* [WORK INSTRUCTIONS] Your answer should hold each line of the material that contains the word "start".
--------
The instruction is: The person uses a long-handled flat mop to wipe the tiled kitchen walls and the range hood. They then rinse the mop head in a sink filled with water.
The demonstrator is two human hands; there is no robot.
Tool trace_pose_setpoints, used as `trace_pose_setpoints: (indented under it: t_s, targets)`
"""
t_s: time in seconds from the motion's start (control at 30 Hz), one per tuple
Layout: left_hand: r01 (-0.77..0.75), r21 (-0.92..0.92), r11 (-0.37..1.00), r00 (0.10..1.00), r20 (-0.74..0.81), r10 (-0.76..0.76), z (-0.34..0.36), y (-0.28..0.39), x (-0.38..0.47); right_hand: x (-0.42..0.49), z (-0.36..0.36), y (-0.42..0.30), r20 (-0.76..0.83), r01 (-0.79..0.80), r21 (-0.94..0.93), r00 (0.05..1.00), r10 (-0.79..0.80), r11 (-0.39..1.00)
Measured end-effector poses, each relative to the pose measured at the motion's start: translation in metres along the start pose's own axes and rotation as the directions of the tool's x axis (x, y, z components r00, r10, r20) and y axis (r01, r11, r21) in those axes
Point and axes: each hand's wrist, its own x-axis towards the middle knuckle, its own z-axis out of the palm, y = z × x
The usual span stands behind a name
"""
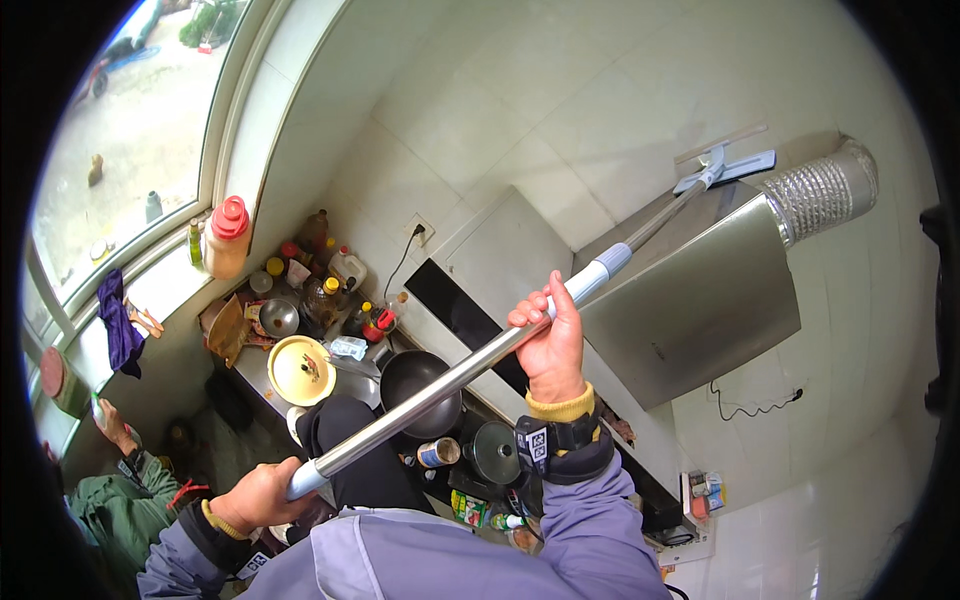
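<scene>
Both of my hands grip one long telescopic metal pole with pale blue plastic grips. My left hand is closed round its lower end, close to my body. Higher up, my right hand wraps the shaft just under the pale blue collar. At the far end is a flat mop head, tilted against the tiled wall just above the range hood's upper edge. The steel range hood lies beyond my right hand. A ribbed foil exhaust duct runs from the hood to the wall, right of the mop head.
Below me a counter holds a black wok, a yellow lidded pot, a glass-lidded pan and several bottles. A red-capped bottle stands on the windowsill. At lower left, a person in a green sleeve is by the sill. A plugged-in cord hangs on the wall.
</scene>
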Motion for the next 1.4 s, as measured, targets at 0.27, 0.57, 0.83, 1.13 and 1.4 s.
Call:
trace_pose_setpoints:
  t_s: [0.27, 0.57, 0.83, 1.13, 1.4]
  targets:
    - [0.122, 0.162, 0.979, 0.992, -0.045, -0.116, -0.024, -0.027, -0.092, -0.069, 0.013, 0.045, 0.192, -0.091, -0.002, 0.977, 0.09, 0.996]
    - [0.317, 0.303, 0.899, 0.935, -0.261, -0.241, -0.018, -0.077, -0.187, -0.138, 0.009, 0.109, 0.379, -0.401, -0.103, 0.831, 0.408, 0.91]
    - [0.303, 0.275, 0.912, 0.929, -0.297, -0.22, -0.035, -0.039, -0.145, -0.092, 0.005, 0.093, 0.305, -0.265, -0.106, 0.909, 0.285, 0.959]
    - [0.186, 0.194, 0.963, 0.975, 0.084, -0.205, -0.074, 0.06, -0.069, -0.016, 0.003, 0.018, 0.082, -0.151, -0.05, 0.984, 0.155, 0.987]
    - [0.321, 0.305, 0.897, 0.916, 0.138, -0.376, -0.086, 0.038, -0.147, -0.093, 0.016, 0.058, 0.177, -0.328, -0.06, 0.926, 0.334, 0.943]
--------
* [EXERCISE RESULT]
t_s: time in seconds from the motion's start (control at 30 Hz), one per tuple
Measured end-effector poses, each relative to the pose measured at the motion's start: translation in metres along the start pose's own axes and rotation as the directions of the tool's x axis (x, y, z components r00, r10, r20) and y axis (r01, r11, r21) in those axes

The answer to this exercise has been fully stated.